My heart beat so loud I couldn’t think and my throat was dry, clicking every time I swallowed. My body on fire, every single atom burning alive, ready to burst, I waited as long as I could without dying and knocked on his door, a hollow thud.
Nothing. I waited forever but no response so I knocked again and waited and knocked and waited but he never came. I wandered around his house. It was small, single story, and only four rooms, a perfect little square. The curtains drawn, no light went in, no sight went out.
Buried alive, living in a hole. The long grass infested by weeds broke the pavement of his walkway. He lived like a ghost already.
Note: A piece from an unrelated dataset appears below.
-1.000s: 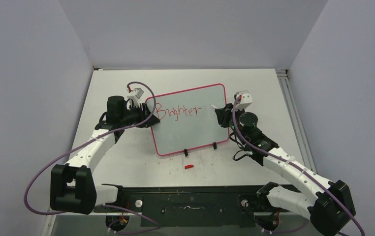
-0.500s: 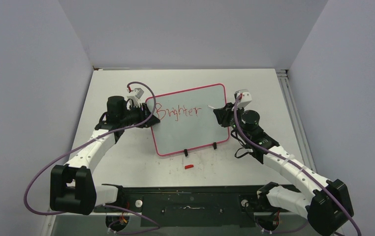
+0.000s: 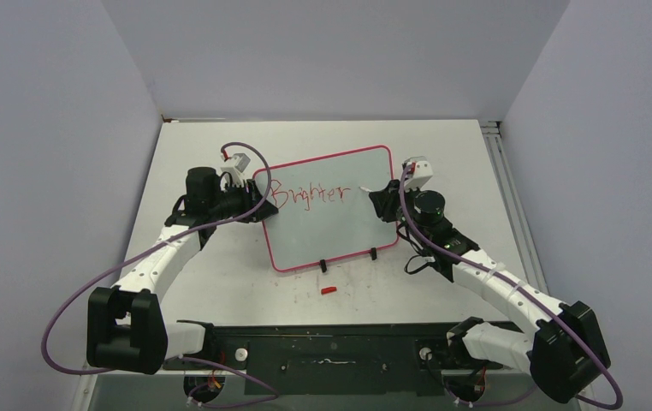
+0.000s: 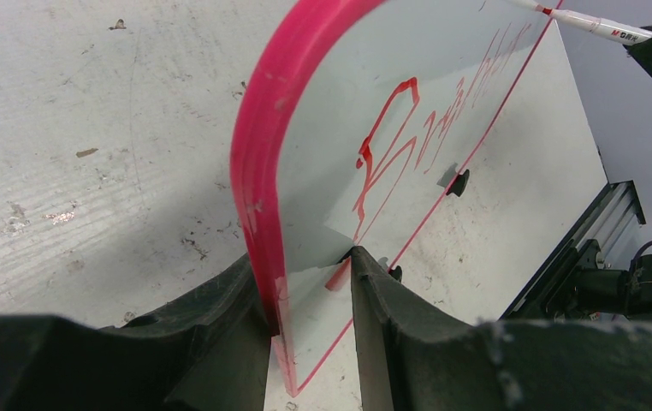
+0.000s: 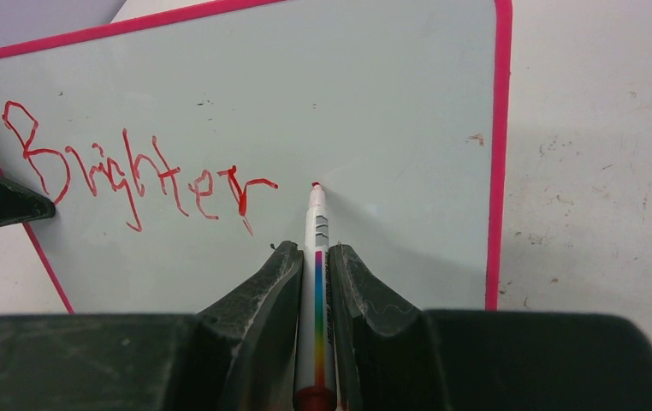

Lost in the world of the living, hiding in shadows, dropping echoes as films, the dirty coffeecup. I sat on his stoop and waited, picking grass and throwing it in the air, covering ants with it and shoving blades down antholes.
The sun began to set and I had nowhere to go, no orientation, even. Following him got me lost, so lost I didn’t remember even how I got there, so I kept knocking and then kicking and then yelling for him, screaming his name over and over, no longer caring that I had come there only to meet him, the desperation grabbed me by the stomach and pulled down through the earth threatening to bury me there outside his door.
‘Who the fuck are you?’ His voice growled, rasped, and slurred. Standing there, drunk, peering at me with one eye.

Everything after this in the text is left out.